TASK DESCRIPTION:
Only one stretch of the data below is wanted: the lines from the one with "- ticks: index" through the one with "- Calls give", repeated exactly.

THE DATA:
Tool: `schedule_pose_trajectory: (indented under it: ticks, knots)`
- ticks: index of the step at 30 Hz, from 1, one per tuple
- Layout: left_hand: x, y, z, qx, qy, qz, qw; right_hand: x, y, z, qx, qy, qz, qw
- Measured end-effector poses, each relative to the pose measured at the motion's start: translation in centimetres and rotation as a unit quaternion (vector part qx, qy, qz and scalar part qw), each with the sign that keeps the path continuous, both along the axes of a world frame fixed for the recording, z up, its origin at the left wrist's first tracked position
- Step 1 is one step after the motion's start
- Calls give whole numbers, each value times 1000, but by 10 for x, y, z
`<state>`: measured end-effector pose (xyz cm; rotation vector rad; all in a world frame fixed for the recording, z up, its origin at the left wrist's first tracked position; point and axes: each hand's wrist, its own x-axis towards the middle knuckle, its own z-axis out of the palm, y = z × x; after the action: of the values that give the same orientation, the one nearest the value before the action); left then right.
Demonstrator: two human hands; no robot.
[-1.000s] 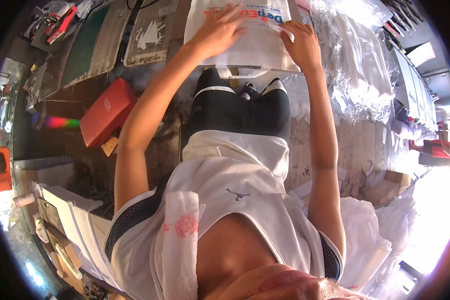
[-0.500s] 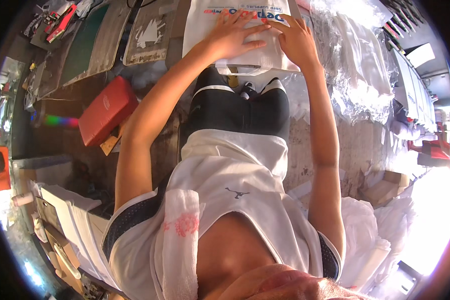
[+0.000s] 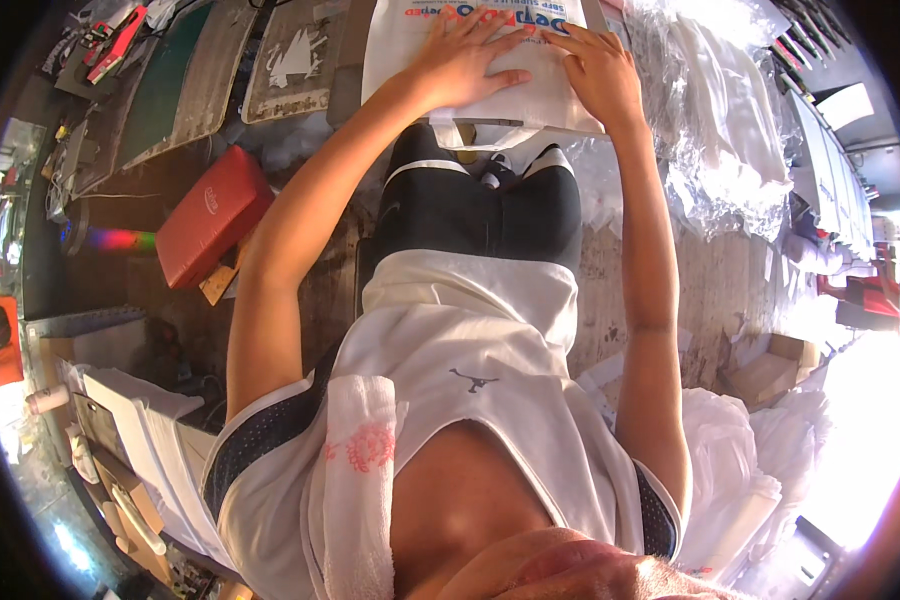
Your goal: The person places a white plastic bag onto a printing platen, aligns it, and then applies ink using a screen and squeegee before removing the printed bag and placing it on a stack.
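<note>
A white tote bag (image 3: 548, 95) with red and blue print lies flat at the top of the view, on a brown board. Its handle loop (image 3: 515, 139) hangs over the near edge, above my legs. My left hand (image 3: 467, 62) rests on the bag with fingers spread across the print. On the bag's right side lies my right hand (image 3: 604, 78), fingers apart and slightly bent, their tips close to those of the left. Nothing is gripped in either hand.
To the left are a red padded box (image 3: 213, 215) and worn flat boards (image 3: 292, 75). Clear plastic wrap (image 3: 725, 140) with white material in it lies on the right. A cardboard box (image 3: 770, 368) sits lower right, and white sheets (image 3: 150, 425) are stacked lower left.
The bag and both hands appear slightly higher in the view, along with the surroundings. My right hand has shifted a little to the right, its fingers still on the bag.
</note>
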<state>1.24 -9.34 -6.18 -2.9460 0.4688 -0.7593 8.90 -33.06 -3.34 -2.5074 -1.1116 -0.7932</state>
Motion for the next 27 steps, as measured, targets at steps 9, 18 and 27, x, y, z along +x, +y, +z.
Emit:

RESULT FOR THIS TASK:
- ticks: index of the step at 30 Hz, from 1, one per tuple
- Layout: left_hand: x, y, z, qx, qy, qz, qw; right_hand: x, y, z, qx, qy, qz, qw
- Measured end-effector poses, each relative to the pose measured at the motion's start: translation in centimetres and rotation as a unit quaternion (vector part qx, qy, qz and scalar part qw), each with the sign that keeps the path continuous, both along the axes of a world frame fixed for the recording, z up, its origin at the left wrist's first tracked position
- Step 1 is one step after the motion's start
- Calls give whole numbers, each value times 1000, but by 10 for x, y, z

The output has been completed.